*Task to complete:* Filter the listing below, copying every line in which the word "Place" appears.

*Given data:*
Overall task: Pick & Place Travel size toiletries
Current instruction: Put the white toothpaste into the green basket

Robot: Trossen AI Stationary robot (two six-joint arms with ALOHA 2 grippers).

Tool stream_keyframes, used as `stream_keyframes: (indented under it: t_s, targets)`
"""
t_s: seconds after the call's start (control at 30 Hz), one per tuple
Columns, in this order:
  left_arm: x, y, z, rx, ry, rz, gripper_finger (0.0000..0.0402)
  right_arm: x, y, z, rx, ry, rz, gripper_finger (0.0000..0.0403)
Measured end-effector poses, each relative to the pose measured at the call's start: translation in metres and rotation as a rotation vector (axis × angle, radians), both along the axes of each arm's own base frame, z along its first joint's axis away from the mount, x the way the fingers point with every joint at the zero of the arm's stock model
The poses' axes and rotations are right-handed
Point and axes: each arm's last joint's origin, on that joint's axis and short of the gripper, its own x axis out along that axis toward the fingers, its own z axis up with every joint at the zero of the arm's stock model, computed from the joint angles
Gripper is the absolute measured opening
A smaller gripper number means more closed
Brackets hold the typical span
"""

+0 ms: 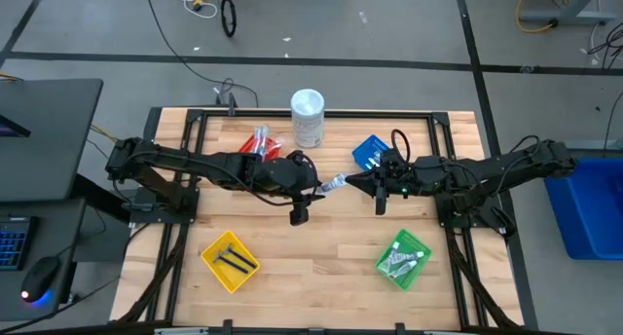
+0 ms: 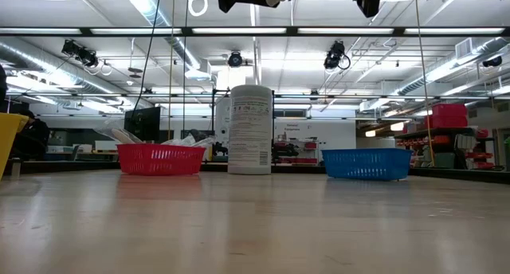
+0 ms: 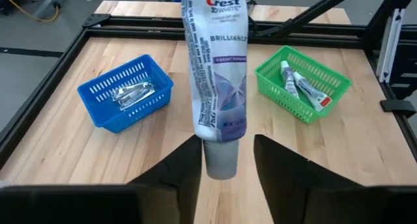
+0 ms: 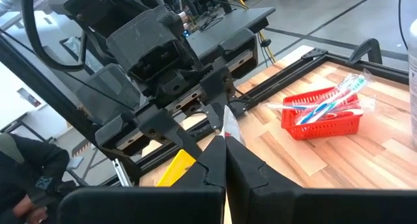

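Above the middle of the table (image 1: 292, 277), well off the wood, my two claws meet nose to nose with one tube (image 3: 215, 74) of toothpaste between them. My right claw (image 1: 351, 180) is clamped tight on the tube's flat crimped end. My left claw (image 1: 316, 186) stands parted around the cap end, and I see a gap between the cap and one finger at least, so I judge that it bears none of the load.

I take this for the hand-over: the tube passes from left to right in mid-air, and the placing is not yet done.

The green basket (image 1: 403, 258) on my right side already holds tubes of the same kind, so I judge that this one belongs there. Next, I think, my left claw must draw straight back, clear of the cap, without knocking the tube askew. Then my right arm must swing across and lower over the green basket before it lets go. The grip is on a thin crimp, so the tube may swing or slip.
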Motion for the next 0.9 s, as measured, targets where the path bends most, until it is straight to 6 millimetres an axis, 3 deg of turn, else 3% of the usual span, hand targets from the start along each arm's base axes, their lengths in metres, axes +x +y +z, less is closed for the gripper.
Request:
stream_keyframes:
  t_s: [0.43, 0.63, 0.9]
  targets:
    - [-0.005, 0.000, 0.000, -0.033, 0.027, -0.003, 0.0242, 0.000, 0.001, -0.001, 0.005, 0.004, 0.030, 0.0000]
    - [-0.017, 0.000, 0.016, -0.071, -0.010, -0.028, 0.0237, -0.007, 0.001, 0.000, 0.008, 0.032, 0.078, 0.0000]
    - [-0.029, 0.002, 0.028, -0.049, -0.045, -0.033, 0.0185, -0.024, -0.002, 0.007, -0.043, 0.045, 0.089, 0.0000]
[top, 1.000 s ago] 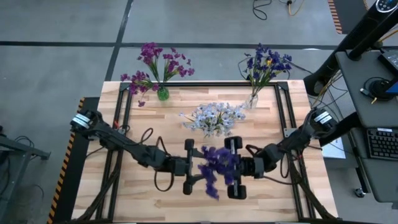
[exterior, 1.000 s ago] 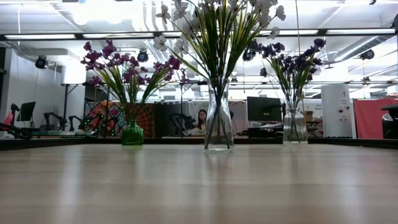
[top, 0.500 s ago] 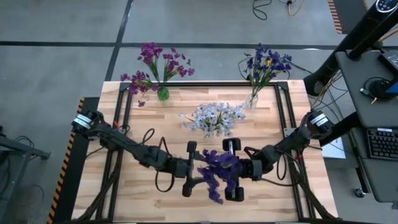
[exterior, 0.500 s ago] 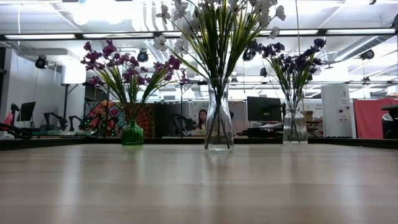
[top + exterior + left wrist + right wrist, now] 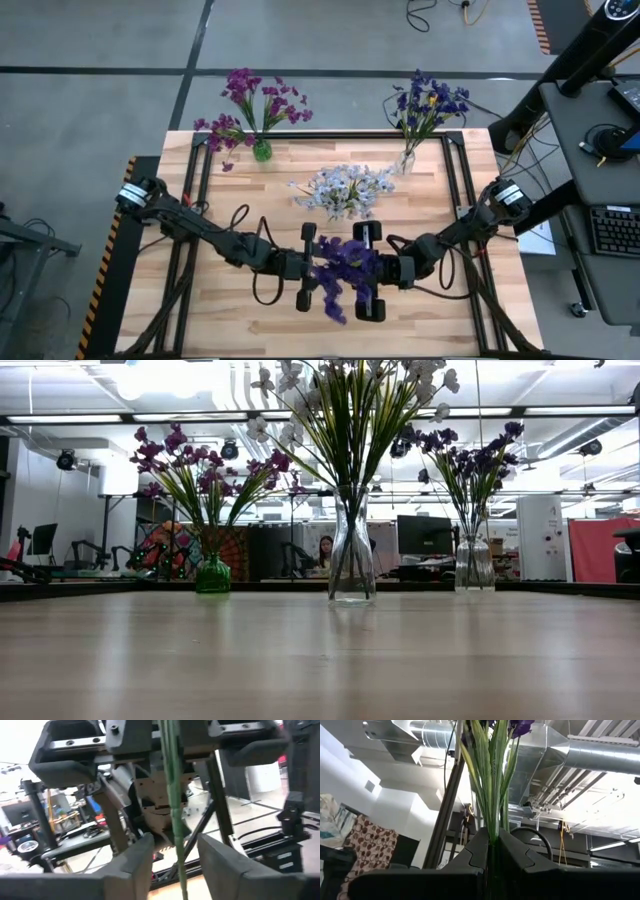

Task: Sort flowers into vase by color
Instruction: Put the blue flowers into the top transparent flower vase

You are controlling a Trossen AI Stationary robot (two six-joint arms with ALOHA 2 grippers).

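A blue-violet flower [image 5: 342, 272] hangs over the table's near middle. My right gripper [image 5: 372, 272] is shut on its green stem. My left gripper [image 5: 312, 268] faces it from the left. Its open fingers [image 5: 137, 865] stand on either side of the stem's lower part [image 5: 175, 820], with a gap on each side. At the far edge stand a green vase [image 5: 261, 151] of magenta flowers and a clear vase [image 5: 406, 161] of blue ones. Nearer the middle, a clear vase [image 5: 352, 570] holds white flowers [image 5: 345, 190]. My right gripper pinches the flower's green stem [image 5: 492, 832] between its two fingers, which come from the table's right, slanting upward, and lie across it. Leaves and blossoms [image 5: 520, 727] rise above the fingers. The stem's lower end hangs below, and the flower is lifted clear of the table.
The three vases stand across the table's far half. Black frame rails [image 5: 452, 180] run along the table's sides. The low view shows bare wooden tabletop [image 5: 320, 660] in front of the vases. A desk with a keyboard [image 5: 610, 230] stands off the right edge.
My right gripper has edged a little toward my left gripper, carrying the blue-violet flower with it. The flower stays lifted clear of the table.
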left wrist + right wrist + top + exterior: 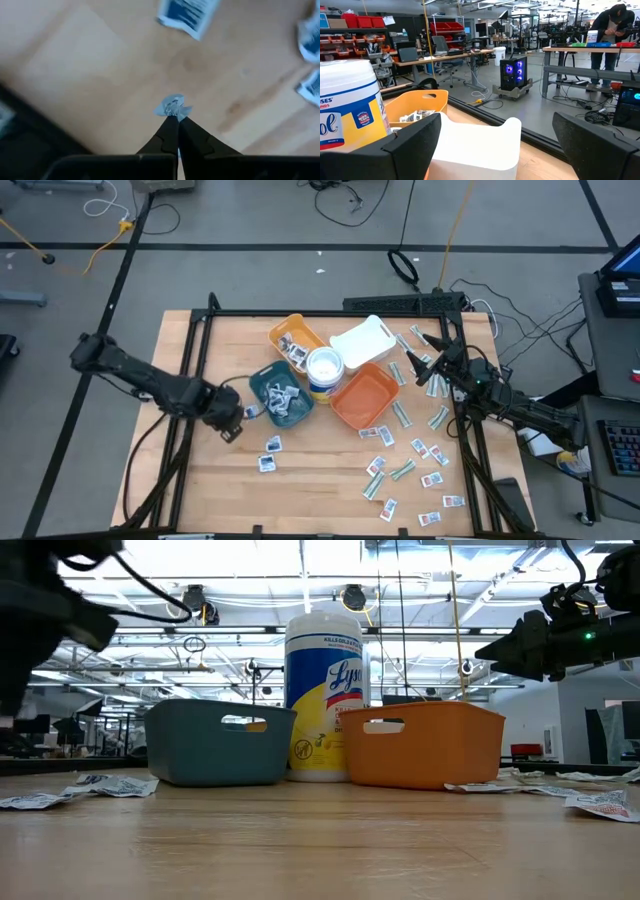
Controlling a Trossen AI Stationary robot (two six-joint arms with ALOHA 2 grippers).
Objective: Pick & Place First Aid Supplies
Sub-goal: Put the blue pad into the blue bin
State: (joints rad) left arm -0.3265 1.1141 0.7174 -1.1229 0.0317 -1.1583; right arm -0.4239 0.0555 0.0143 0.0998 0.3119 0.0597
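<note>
The left gripper pinches a packet by its crumpled edge; it looks light, thin and limp. The right gripper waits with jaws wide apart over the bench.

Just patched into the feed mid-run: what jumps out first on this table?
A tight cluster in the table's middle: a wipes tub ringed by teal, yellow, white and orange trays. Small first aid packets lie scattered across the wood, mostly on the right. The left end effector, beside the teal tray, is shut on a crumpled packet; the right end effector hangs open near the white tray.
</note>
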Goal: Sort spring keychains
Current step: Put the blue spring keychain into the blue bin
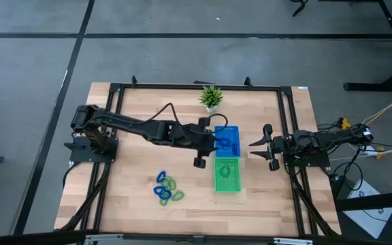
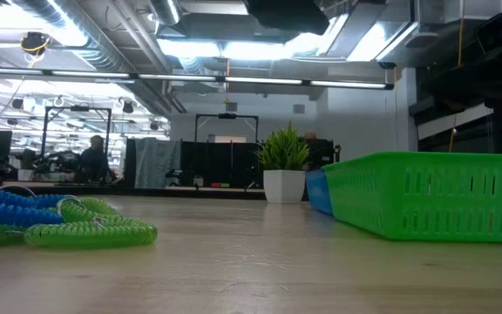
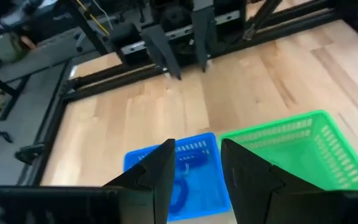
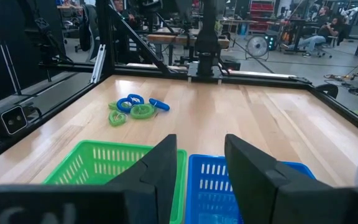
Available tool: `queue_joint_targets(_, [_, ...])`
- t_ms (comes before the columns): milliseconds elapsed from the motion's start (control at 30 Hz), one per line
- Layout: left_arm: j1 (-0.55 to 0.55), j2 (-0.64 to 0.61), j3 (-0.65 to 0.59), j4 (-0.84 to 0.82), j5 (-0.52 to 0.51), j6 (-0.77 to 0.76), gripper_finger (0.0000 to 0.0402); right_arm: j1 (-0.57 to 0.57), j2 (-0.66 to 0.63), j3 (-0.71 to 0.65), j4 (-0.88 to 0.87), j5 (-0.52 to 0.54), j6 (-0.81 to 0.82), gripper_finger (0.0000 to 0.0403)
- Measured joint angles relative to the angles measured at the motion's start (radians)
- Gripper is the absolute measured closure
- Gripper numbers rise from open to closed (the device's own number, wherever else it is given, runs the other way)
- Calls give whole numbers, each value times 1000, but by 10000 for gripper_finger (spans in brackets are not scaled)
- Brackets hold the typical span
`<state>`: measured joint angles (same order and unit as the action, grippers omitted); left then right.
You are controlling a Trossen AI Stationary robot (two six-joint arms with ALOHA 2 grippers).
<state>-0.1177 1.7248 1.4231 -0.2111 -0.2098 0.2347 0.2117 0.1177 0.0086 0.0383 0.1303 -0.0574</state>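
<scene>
Several blue and light green spring keychains (image 1: 165, 189) lie in a loose pile on the table's near left part; the pile also shows in the low view (image 2: 68, 225) and the right wrist view (image 4: 132, 107). My left gripper (image 1: 218, 141) hangs open and empty over the blue tray (image 1: 229, 141). Coiled blue keychains (image 3: 182, 186) lie in the blue tray (image 3: 197, 199). A green ring (image 1: 226, 170) seems to lie in the green tray (image 1: 227, 175). My right gripper (image 1: 254, 144) is open and empty, just right of the trays.
A small potted plant (image 1: 211, 97) stands at the far edge behind the trays. A black frame (image 1: 288, 122) runs around the table top. Bare wood lies between the keychain pile and the green tray (image 4: 98, 163). People sit in the room behind (image 2: 94, 157).
</scene>
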Motion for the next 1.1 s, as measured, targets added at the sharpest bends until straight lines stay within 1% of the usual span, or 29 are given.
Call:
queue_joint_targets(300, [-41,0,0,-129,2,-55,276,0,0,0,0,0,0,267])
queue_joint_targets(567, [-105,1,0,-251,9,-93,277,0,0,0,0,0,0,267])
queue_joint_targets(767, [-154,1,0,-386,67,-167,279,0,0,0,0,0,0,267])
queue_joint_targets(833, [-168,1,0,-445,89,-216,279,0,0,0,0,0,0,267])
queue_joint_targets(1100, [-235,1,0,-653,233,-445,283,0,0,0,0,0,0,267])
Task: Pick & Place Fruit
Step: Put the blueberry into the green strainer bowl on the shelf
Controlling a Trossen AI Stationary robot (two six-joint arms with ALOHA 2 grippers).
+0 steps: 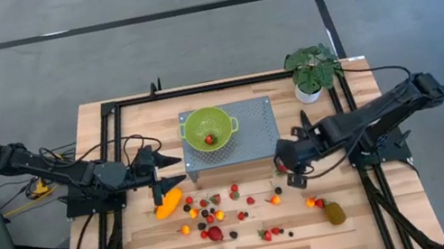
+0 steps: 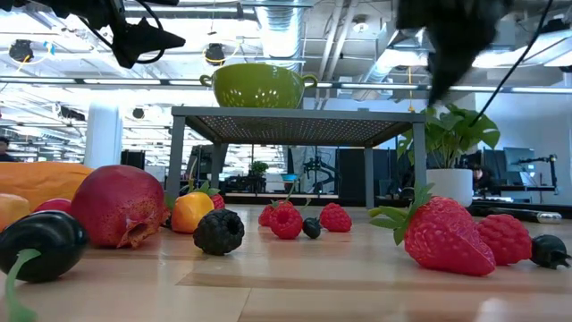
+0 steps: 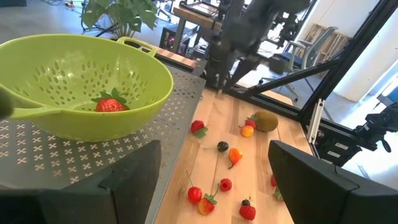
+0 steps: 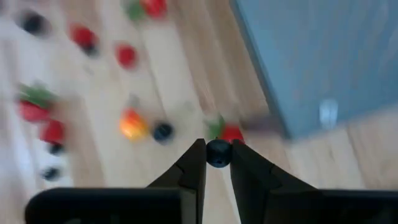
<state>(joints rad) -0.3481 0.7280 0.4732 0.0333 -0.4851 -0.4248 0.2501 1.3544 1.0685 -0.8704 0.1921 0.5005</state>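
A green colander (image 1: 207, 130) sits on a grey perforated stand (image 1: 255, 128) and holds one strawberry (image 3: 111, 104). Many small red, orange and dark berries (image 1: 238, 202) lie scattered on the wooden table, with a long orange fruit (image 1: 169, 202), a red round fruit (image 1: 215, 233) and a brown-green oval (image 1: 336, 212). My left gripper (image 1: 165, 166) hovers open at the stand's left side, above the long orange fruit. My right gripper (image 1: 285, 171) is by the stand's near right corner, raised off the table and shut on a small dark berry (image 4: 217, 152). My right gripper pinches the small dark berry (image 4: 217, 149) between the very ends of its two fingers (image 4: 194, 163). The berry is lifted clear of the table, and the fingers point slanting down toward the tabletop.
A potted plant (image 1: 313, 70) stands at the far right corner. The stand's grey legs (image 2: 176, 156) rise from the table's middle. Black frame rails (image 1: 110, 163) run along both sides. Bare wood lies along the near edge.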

*Completed task:*
Overall task: Pick & Place Travel size toiletries
Objective: Pick & Place First Aid Supplies
Task: Pick & Place Fruit

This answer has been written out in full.